— Data supplied —

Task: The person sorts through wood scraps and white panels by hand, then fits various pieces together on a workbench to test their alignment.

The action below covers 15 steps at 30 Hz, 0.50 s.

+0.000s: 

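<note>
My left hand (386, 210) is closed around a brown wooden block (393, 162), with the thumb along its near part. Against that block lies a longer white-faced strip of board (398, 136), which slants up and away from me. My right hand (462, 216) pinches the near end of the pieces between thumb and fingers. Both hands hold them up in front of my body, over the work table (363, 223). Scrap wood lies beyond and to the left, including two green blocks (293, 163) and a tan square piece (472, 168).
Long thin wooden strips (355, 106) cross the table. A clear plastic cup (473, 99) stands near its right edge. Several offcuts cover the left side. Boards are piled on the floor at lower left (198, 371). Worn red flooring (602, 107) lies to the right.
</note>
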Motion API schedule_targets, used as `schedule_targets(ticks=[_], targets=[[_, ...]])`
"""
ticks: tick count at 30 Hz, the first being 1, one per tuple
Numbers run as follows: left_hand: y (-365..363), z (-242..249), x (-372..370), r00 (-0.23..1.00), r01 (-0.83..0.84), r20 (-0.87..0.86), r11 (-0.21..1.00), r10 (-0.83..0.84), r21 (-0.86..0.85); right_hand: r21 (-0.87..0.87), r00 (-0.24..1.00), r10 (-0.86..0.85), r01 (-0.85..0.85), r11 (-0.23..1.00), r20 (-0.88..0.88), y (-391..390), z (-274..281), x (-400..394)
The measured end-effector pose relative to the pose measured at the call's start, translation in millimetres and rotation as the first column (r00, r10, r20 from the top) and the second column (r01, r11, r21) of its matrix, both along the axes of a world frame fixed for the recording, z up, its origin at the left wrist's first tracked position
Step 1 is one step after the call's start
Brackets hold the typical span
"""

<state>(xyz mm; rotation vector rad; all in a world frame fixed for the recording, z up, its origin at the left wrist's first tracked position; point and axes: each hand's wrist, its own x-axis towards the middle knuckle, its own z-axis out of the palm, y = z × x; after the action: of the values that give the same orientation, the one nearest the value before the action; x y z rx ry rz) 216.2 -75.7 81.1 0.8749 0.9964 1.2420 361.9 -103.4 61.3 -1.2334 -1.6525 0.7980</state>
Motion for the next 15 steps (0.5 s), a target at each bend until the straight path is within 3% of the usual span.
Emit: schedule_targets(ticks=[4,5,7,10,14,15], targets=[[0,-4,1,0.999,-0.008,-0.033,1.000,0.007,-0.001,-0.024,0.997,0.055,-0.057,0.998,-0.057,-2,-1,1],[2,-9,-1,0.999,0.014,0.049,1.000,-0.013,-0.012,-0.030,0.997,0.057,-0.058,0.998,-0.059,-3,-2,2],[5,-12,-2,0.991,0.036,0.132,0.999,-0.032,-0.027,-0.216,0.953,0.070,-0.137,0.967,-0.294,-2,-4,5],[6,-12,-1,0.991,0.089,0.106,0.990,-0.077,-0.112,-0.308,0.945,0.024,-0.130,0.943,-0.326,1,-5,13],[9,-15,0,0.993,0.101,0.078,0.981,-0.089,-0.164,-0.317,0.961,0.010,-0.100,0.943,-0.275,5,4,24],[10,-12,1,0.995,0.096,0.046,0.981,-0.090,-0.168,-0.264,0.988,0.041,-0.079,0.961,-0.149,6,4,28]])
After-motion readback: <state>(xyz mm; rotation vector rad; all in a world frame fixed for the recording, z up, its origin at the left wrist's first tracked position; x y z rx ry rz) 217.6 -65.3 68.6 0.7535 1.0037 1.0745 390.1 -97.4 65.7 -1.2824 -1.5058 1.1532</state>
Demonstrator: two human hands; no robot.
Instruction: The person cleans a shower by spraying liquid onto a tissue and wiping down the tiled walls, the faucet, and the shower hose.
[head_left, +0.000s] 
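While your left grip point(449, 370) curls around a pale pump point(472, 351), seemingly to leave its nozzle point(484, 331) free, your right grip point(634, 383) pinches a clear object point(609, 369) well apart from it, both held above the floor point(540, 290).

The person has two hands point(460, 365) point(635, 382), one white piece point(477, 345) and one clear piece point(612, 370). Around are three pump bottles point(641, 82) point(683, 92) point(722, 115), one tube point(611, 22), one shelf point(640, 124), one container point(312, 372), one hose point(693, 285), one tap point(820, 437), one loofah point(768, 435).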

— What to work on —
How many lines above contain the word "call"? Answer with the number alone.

— Result —
2